*** Data shown
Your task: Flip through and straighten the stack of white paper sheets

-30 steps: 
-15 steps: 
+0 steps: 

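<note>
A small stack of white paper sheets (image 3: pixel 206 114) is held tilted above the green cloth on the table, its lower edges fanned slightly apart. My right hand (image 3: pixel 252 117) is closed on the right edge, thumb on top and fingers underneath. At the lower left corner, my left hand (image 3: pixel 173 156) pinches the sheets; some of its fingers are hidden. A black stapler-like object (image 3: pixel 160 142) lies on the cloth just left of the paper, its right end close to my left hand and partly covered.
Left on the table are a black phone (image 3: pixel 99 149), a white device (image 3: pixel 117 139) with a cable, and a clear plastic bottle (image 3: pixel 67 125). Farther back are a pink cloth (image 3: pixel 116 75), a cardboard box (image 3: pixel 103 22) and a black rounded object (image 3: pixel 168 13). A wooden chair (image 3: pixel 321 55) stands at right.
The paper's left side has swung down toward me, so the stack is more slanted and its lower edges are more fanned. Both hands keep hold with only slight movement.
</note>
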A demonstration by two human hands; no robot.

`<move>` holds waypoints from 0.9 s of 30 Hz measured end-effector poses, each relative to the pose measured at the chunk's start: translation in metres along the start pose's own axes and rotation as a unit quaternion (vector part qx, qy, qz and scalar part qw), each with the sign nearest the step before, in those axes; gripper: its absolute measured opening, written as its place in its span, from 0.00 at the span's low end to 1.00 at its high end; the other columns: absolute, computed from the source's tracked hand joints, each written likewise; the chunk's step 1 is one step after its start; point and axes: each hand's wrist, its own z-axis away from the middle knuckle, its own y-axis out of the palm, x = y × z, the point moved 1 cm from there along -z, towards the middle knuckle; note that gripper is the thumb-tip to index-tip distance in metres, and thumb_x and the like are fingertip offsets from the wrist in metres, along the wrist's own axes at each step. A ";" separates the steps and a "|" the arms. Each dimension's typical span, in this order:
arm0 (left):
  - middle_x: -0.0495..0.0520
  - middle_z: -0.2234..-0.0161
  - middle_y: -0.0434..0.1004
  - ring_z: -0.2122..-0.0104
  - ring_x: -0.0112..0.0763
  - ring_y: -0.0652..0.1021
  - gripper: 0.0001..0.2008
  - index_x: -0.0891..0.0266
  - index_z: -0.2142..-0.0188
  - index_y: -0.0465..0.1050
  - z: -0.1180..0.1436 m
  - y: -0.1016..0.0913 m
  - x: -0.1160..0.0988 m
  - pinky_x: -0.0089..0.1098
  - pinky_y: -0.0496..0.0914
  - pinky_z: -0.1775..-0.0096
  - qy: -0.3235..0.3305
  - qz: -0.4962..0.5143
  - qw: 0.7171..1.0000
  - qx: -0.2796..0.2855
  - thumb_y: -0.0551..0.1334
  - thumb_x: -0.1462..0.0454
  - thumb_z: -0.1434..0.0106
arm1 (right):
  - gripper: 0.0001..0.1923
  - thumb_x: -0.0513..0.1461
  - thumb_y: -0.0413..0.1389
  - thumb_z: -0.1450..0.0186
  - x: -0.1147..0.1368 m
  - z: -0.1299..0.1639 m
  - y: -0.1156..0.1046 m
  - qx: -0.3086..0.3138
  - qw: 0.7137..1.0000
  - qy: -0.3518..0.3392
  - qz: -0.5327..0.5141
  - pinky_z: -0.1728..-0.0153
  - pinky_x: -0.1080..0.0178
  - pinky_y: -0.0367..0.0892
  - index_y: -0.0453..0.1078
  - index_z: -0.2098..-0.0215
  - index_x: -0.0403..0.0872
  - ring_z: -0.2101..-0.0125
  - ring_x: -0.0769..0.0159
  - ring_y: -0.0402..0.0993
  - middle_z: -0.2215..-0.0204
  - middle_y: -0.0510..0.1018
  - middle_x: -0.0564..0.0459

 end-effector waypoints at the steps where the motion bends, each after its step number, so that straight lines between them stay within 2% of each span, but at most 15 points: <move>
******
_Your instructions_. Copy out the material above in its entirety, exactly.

_Response to this task_.
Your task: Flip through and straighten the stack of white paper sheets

-30 steps: 
-15 steps: 
+0 steps: 

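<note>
A small stack of white paper sheets (image 3: pixel 206 114) is held tilted above the green cloth on the table, its lower edges fanned slightly apart. My right hand (image 3: pixel 252 117) is closed on the right edge, thumb on top and fingers underneath. At the lower left corner, my left hand (image 3: pixel 173 156) pinches the sheets; some of its fingers are hidden. A black stapler-like object (image 3: pixel 160 142) lies on the cloth just left of the paper, its right end close to my left hand and partly covered.
Left on the table are a black phone (image 3: pixel 99 149), a white device (image 3: pixel 117 139) with a cable, and a clear plastic bottle (image 3: pixel 67 125). Farther back are a pink cloth (image 3: pixel 116 75), a cardboard box (image 3: pixel 103 22) and a black rounded object (image 3: pixel 168 13). A wooden chair (image 3: pixel 321 55) stands at right.
The paper's left side has swung down toward me, so the stack is more slanted and its lower edges are more fanned. Both hands keep hold with only slight movement.
</note>
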A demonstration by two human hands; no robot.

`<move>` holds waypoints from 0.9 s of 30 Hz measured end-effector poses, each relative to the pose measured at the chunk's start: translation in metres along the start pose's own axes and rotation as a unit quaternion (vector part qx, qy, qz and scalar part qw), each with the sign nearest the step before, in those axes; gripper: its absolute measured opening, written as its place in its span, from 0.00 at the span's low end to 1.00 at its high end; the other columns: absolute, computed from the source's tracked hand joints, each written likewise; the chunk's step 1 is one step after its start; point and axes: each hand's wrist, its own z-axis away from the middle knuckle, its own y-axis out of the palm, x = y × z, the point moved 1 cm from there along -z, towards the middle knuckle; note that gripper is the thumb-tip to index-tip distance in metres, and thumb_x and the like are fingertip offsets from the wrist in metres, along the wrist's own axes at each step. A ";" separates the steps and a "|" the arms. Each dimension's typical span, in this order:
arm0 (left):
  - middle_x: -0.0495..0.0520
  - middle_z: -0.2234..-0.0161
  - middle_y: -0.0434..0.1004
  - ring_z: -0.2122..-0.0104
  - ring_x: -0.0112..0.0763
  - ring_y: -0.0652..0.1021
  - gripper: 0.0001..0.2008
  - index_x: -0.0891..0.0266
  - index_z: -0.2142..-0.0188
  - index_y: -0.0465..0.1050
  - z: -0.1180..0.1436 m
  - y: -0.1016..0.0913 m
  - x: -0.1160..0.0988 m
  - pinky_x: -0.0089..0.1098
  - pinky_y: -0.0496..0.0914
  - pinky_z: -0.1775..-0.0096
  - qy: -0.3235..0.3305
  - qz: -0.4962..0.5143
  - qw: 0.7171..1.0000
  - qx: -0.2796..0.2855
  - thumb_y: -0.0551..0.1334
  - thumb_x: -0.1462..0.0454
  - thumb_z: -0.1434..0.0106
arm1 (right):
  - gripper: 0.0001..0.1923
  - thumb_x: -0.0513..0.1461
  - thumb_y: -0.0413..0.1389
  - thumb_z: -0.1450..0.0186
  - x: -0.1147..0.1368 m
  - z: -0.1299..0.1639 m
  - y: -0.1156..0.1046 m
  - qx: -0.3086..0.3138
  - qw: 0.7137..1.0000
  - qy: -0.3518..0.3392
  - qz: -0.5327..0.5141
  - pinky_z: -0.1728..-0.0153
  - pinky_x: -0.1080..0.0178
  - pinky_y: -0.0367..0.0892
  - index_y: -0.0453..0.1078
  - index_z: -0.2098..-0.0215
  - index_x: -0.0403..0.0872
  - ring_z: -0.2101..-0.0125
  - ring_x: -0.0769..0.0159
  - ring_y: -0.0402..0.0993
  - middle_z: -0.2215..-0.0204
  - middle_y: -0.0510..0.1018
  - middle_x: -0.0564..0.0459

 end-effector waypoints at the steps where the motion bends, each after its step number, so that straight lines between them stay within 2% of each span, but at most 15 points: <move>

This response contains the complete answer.